The maximum values among $\left({\sigma }_1-{\sigma }_2\right)$, ${\sigma }_2$, and ${\sigma }_1$ is ${\sigma }_1$.

Substitute $104.7\text{MPa}$ for $\left({\sigma }_1-{\sigma }_2\right)$, and $350\text{MPa}$ for $S_{yt}$ in Equation (III).

    $\begin{array}{c}n=\frac{350\text{MPa}}{104.7\text{MPa}}\\ =3.3428\\ \approx 3.34\end{array}$

Thus, the factor of the safety using maximum shear stress theory is $3.34$.
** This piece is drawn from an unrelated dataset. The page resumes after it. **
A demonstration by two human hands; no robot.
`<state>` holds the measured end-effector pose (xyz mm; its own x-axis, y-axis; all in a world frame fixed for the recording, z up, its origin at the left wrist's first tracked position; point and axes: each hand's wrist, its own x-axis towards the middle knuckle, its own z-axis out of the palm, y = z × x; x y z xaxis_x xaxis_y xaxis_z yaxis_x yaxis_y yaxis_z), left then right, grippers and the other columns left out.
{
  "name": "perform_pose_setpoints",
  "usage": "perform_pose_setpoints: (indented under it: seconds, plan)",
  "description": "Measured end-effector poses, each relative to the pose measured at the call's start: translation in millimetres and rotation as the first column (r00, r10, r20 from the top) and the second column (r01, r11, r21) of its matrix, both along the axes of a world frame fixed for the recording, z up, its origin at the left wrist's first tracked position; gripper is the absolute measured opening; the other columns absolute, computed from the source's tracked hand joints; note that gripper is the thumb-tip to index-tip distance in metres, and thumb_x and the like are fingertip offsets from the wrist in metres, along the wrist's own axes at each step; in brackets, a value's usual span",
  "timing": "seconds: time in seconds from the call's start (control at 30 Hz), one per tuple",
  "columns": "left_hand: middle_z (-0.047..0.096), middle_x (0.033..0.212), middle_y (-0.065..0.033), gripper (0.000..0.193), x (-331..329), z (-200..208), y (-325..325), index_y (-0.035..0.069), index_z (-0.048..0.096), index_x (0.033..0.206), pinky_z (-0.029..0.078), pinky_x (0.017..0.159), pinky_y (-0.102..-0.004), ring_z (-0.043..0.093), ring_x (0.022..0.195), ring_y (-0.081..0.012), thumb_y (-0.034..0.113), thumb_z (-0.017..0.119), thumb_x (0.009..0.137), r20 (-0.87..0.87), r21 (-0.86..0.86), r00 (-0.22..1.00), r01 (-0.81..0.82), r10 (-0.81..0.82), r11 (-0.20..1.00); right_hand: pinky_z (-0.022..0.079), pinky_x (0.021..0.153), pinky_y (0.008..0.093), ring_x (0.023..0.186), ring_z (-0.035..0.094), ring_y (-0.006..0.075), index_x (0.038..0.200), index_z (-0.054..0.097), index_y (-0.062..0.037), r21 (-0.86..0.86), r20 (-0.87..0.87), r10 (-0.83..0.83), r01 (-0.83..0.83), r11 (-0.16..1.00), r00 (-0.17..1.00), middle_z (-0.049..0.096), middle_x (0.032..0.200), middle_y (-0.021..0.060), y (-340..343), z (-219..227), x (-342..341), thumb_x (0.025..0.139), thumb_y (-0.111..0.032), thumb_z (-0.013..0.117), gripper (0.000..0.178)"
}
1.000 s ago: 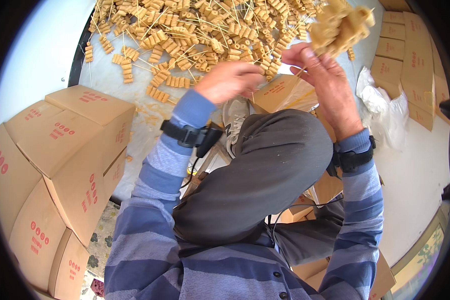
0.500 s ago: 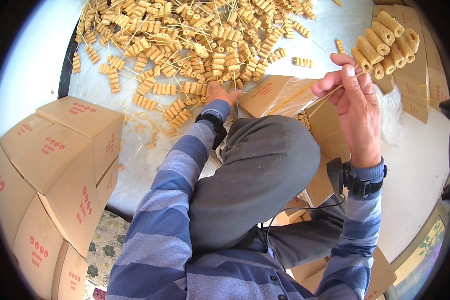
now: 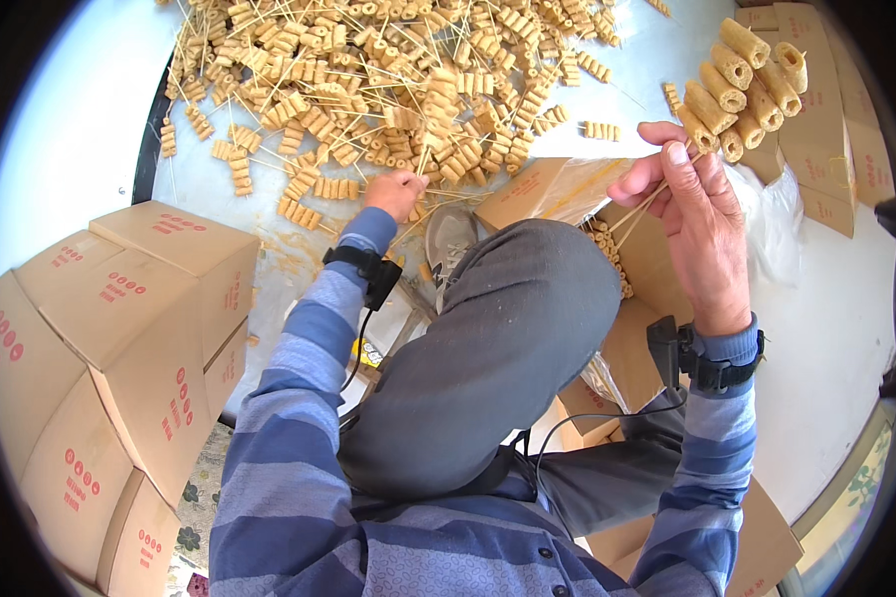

Substitute $103.25\text{MPa}$ for ${\sigma }_1$, $-23.25\text{MPa}$ for ${\sigma }_2$ and $350\text{MPa}$ for $S_{yt}$ in Equation (IV).

    $\begin{array}{c}n=\frac{350\text{MPa}}{\sqrt{{\left(104.7\text{MPa}\right)}^2-\left(104.7\text{MPa}\times 15.3\text{MPa}\right)+{\left(15.3\text{MPa}\right)}^2}}\\ =\frac{350\text{MPa}}{97.9503\text{MPa}}\\ =3.573\\ \simeq 3.57\end{array}$

Thus, the factor of the safety using maximum distortion energy theory is $3.57$.